Tom also was, and is, one of the writers I most admire. He was incredibly knowledgeable, but he never talked down to his readers. He was so elegant and economical with his wording – something I continually aspire to, but I know I’ll never be as good at that as he was. And even when he was writing about an act that was likely to be a flash in the pan, he took the assignment seriously and treated them with respect. He also had fun. When Michael Jackson was at his commercial peak and was everywhere on the radio and TV and all over the press, Tom got so tired of writing about him that he began referring to him in every story as M****** J******, which no doubt upset a few Province readers but which certainly livened up the almost-daily coverage.

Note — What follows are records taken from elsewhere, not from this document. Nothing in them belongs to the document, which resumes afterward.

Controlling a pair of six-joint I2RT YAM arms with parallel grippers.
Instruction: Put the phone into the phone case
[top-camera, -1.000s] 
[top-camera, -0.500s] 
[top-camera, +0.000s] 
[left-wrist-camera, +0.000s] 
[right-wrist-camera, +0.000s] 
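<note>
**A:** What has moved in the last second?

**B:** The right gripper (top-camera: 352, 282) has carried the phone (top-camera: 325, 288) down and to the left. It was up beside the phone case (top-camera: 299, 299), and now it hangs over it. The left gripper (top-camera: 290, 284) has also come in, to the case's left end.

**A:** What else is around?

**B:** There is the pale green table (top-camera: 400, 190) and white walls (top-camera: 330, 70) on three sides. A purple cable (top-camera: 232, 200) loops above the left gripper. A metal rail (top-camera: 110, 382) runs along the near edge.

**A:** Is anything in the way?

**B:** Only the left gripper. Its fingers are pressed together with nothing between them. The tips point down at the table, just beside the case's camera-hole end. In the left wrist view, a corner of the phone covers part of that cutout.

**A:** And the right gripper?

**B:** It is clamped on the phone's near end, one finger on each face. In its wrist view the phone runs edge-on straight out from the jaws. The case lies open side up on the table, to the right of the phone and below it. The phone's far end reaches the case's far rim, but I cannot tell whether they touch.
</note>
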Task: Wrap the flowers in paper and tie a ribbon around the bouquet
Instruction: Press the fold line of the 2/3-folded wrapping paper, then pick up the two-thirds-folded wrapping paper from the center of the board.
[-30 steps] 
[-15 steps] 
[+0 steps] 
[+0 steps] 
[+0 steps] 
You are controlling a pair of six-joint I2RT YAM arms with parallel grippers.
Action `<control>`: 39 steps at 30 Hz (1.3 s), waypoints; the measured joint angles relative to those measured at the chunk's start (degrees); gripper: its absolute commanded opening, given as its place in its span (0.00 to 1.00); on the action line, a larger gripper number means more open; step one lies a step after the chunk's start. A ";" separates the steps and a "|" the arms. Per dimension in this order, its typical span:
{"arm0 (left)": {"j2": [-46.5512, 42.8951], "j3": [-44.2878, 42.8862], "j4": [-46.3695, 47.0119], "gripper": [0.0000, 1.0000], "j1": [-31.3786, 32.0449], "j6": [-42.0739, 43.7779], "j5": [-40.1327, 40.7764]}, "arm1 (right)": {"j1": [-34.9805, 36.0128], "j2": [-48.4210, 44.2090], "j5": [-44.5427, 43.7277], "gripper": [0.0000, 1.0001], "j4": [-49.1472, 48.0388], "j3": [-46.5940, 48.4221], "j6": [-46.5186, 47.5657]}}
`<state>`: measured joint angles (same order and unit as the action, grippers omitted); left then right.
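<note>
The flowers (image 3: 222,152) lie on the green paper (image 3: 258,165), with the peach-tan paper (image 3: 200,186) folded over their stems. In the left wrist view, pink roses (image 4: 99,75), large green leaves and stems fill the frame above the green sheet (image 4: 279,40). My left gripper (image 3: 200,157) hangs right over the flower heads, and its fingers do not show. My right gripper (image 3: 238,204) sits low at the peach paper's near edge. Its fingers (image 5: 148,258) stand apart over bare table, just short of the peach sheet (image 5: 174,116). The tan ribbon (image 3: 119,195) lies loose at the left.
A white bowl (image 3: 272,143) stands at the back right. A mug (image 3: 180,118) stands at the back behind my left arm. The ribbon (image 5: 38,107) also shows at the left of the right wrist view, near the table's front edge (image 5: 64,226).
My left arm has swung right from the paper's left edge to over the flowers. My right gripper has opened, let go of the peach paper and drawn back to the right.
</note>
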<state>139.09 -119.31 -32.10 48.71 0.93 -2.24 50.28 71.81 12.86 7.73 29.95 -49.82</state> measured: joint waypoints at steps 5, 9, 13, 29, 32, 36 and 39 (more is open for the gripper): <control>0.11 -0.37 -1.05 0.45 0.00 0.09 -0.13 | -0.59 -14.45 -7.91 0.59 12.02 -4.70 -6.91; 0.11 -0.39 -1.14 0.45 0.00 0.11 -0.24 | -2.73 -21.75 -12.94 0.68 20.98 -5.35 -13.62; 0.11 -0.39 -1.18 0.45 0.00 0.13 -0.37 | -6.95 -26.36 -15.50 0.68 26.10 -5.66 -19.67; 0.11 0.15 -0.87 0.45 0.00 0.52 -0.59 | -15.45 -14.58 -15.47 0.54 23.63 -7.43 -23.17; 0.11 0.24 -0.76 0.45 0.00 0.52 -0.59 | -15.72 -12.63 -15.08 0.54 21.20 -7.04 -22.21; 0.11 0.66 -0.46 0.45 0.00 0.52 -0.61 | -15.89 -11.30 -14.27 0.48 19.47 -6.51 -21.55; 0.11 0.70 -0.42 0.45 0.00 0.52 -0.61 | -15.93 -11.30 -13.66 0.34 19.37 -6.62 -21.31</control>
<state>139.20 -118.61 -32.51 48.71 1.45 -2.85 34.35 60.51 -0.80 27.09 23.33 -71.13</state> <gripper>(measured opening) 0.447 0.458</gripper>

Since Tom died, a lot of people have told stories about kind things he did for them, or how he encouraged them as musicians, or how something he wrote introduced them to a new artist that they became huge fans of. It’s heartening to see all the love that’s been expressed. In one of the last long conversations I had with him, we talked about his book, which he wanted to re-release but which is stuck in technology and copyright limbo after corporate consolidations at the Province and at the publishing company. It would be a great tribute to Tom and his work if someone, somewhere, realized the importance of that book and is able to get the rights to it and give it the re-release it deserves.
I’m going to miss Tom for a very long time. I’m grateful that he was my colleague, and that he was my friend.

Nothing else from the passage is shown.